Sie raucht wie ein Schlot, spricht ein Englisch mit sehr deutschem Akzent, führt ein offenes Haus und ein geselliges Leben im New Yorker Exil. Sie scheut keine politische Auseinandersetzung, und wenn dabei Freundschaften auf der Strecke bleiben, wirkt das wie ein Kollateralschaden: nicht schön, aber eben unvermeidbar. Tief im Inneren aber leidet sie darunter. Barbara Sukowa ist als Hannah Arendt einfach großartig, und der Kinofilm ist rundum zu empfehlen.
Eigentlich hatte ich erwartet – und der Trailer legt das ja auch nah – , dass der Film sich hauptsächlich um Hannah Arendts These von der Banalität des Bösen dreht. Dieser unangenehme Befund, dem Nazi-Verbrecher Eichmann, aus Argentinien nach Israel entführt und dort vor Gericht gestellt, trotz allem nicht den Status eines Monsters zuzugestehen. Stattdessen sieht sie in ihm einen schlichten Bürokraten des Todes, einer, der nicht weiter nachdenkt, über das was er tut. Wenn einer wie Eichmann keine Bestie war, sondern normal, “wie du und ich”, und wenn der Charakterzug, der ihn das tun ließ, was er tat, banal, also allgemeingültig und weitverbreitet war – was heißt das dann für “dich und mich”? Vor allem in Deutschland werden sich viele dieser Frage nicht gerne gestellt haben.
Der Film von Margarethe von Trotta stellt aber eine andere Kontroverse in den Mittelpunkt des Streits, den Hannah Arendt mit Freunden, Arbeitgeber und Öffentlichkeit ausficht: Sie beschreibt die Rolle der von den Nazis zwangsweise installierten “Judenräte” und legt dar, wie diese an Verfolgung und Vernichtung mitwirkten. Hannah Arendt spricht offen über Kooperation. Schmerzhaft und kaum zu ertragen war das, vor allem dort, wo Eichmann der Prozess gemacht wurde, in Jerusalem, aber auch in Hannah Arendts unmittelbaren Umfeld aus Überlebenden und Exilanten.
Als Ikone des Antifaschismus eignet sich Hannah Arendt nicht, das macht der Film ganz gut deutlich. Sie stellt wissenschaftliche Maßstäbe in den Vordergrund, auch um den Preis, dass moralische Maßstäbe dahinter verblassten.
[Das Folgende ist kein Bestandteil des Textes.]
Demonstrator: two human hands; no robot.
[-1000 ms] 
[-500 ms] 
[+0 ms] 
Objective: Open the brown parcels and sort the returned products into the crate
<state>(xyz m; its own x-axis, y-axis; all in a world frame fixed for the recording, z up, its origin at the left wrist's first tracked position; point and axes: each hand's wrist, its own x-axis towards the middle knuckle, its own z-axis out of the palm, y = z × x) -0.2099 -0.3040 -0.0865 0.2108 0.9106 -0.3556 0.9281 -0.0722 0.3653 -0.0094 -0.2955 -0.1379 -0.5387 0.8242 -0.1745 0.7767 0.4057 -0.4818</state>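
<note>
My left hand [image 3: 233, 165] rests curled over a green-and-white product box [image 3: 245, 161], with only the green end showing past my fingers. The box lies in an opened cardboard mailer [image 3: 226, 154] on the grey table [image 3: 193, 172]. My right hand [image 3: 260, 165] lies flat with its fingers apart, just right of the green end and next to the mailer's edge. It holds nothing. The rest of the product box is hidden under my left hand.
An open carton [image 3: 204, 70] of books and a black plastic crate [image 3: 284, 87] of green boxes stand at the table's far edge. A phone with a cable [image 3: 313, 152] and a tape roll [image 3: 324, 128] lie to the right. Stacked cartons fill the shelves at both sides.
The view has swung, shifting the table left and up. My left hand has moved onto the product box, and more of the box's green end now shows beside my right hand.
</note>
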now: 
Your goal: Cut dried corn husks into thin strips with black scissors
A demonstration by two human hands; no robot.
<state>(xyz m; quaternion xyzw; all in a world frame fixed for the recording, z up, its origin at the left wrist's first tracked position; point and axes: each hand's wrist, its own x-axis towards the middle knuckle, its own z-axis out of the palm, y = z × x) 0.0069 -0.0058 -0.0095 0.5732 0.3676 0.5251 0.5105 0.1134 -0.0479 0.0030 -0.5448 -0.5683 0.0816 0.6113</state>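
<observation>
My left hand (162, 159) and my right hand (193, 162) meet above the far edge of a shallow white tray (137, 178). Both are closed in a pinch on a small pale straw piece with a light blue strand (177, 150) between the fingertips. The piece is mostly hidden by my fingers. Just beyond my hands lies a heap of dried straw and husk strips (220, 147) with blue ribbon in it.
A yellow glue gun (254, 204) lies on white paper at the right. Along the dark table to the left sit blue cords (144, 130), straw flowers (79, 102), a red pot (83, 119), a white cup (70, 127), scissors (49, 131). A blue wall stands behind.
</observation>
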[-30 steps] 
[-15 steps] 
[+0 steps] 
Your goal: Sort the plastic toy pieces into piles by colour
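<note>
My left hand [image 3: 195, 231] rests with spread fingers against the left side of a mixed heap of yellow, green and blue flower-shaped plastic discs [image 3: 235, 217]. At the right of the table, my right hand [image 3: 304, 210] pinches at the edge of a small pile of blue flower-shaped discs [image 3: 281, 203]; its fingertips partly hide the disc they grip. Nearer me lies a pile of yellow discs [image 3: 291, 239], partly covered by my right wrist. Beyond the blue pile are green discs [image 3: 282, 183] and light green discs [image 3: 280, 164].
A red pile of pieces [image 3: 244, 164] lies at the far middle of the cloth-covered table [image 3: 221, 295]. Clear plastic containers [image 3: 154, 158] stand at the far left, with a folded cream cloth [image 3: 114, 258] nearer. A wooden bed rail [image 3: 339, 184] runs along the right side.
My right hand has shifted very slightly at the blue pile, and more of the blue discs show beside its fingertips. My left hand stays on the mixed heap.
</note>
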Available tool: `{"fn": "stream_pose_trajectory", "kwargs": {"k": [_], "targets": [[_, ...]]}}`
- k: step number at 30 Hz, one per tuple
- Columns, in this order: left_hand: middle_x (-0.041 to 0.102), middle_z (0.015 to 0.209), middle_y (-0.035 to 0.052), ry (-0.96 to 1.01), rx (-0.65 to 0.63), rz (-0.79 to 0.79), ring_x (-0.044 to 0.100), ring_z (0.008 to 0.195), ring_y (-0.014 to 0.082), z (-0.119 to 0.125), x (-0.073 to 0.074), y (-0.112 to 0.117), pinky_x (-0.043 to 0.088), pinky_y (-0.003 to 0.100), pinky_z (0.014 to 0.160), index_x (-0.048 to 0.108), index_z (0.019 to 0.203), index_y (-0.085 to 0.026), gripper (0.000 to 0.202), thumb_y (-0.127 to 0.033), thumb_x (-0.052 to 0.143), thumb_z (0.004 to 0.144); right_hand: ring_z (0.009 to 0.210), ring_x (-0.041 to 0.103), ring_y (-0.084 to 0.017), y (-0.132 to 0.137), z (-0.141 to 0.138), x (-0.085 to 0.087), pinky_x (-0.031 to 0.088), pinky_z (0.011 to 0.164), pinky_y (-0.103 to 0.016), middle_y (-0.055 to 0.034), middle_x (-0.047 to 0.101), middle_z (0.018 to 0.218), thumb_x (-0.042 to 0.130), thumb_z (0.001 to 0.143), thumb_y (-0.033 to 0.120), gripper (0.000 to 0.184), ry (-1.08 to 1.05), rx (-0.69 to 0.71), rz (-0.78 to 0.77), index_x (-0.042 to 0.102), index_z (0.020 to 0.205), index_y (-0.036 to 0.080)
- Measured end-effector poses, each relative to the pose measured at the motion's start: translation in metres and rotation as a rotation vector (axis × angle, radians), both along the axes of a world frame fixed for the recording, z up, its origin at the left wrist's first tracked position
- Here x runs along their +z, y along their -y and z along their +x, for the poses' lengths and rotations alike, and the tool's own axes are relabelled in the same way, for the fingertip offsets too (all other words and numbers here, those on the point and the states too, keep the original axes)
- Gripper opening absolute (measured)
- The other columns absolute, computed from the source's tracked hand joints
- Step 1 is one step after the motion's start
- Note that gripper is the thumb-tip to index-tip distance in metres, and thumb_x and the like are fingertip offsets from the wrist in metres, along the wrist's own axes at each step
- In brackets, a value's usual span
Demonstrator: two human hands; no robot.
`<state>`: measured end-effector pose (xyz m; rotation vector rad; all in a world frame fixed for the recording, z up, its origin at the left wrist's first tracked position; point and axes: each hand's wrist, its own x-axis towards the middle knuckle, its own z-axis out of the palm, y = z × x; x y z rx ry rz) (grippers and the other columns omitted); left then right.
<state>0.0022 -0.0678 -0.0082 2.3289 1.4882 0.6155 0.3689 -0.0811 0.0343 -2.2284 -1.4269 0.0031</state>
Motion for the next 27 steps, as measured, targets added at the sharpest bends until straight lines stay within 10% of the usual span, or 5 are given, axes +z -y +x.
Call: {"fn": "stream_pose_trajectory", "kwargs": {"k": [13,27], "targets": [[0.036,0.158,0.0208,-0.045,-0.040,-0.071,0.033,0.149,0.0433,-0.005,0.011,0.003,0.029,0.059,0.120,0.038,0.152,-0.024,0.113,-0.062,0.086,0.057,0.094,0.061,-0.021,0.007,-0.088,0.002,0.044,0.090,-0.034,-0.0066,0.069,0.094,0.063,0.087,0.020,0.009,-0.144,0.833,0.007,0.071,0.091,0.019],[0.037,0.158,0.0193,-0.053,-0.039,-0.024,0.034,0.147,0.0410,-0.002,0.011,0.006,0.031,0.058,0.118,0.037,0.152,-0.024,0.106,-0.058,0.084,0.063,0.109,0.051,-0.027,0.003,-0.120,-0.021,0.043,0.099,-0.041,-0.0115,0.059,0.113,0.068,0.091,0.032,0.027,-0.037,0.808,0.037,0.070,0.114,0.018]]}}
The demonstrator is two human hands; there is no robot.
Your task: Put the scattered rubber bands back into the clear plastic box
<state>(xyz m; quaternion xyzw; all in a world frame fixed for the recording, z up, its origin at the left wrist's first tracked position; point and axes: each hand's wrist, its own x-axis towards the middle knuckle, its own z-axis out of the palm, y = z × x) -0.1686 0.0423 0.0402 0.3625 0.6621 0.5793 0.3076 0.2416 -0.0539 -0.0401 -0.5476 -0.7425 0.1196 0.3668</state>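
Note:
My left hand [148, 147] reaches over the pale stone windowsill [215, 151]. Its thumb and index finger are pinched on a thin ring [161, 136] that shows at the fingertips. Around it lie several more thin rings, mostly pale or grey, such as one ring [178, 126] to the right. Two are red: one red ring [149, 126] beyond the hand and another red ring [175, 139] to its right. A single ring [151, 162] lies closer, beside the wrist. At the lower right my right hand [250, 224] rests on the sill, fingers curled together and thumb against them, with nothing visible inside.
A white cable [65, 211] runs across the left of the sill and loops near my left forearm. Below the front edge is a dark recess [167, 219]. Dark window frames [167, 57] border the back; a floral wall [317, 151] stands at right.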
Und starke Frau, die sie war, eignet sie sich dennoch auch nicht recht als Ikone des Feminismus: Frauen, sagt sie in einem Interview mit Günter Gaus von 1964, sollten keine Führungspositionen haben – dass Frauen Befehle erteilen, schicke sich nicht. Da sei sie ganz altmodisch. Und fast im gleichen Atemzug lässt sie ihren Gesprächspartner alt aussehen, als der sie fragt, ob ihr die Wirkung ihrer Arbeit wichtig sei. Ihre Antwort: “Männer wollen immer furchtbar gern wirken… Ich will verstehen.”